The Federal Reserve’s Main Street Lending Program is sitting on roughly $4.7 billion in confirmed or pending losses against a $16.6 billion book, the Government Accountability Office found in a report released June 17. That’s a 28% loss ratio on a portfolio that was never supposed to be a write-down vehicle, it was supposed to be a bridge.
The Fed authorized the program at the height of COVID-19, with Treasury kicking in $75 billion in equity under the CARES Act to backstop up to $600 billion in loans to small and midsize businesses. It actually originated 1,830 loans totaling $16.6 billion. As of January 5, 70% were fully repaid. The rest split into $1.3 billion in charge-offs, $1.4 billion in loans sold back to lenders at a loss, and $2 billion still outstanding past maturity.

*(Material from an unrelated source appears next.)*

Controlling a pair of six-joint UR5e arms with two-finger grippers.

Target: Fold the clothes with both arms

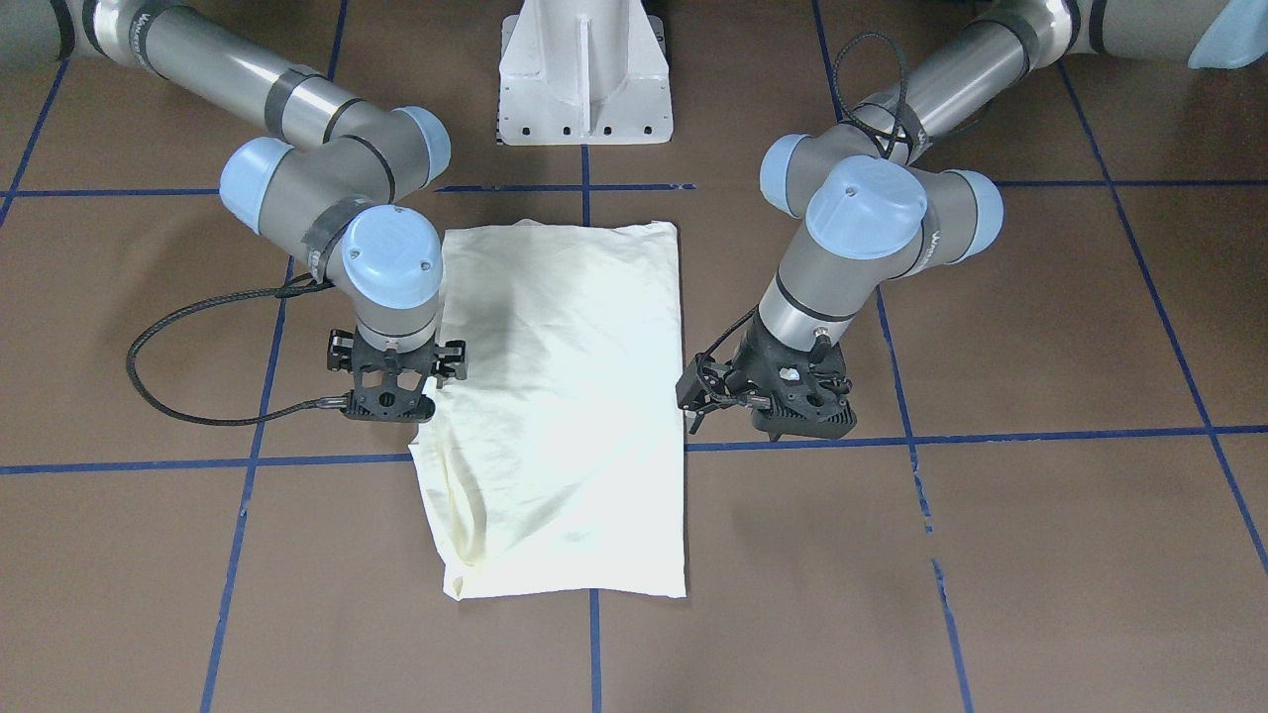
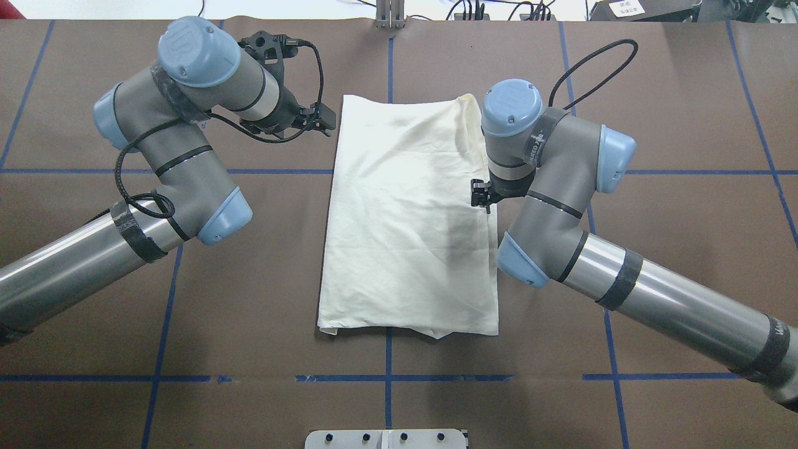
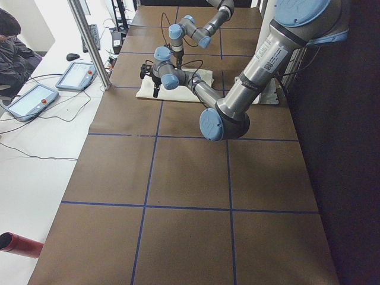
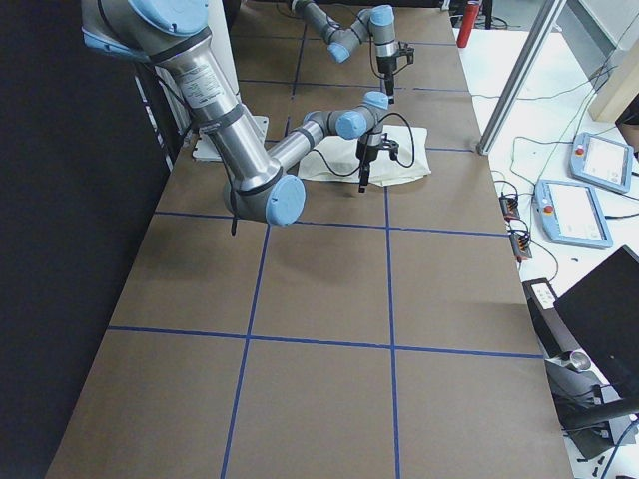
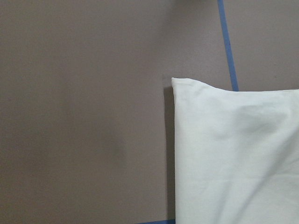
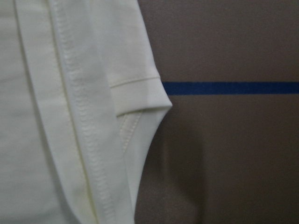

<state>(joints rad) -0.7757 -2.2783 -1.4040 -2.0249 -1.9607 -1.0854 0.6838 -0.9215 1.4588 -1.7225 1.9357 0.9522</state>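
Jaws' spread cannot be told; only right wrist view shows T-shirt's [image 6: 46, 116] hem stitching.

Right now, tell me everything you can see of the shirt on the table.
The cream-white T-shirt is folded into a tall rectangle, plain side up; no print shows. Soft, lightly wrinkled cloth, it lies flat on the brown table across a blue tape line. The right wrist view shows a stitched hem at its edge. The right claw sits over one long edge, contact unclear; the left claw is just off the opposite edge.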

The buyer here was effectively the American taxpayer, and the asset was credit risk on small businesses that PPP couldn’t fully cover. There’s no exit multiple to point to, just a runoff. Compare that to PPP, which Treasury structured for forgiveness rather than repayment: Main Street’s repay-or-default design is exactly why it’s still generating loss data six years after origination, while PPP’s losses got absorbed upfront as grants.
GAO pins the non-payment on elevated rates colliding with balloon payment deadlines, a structural mismatch baked in when the program launched at near-zero rates in 2020. Borrowers signed up for four-year loans during a low-rate window and hit final balloon payments in a high-rate one.
GAO is required to keep filing this scorecard annually under the CARES Act. Expect another update, and another markdown, in 2027.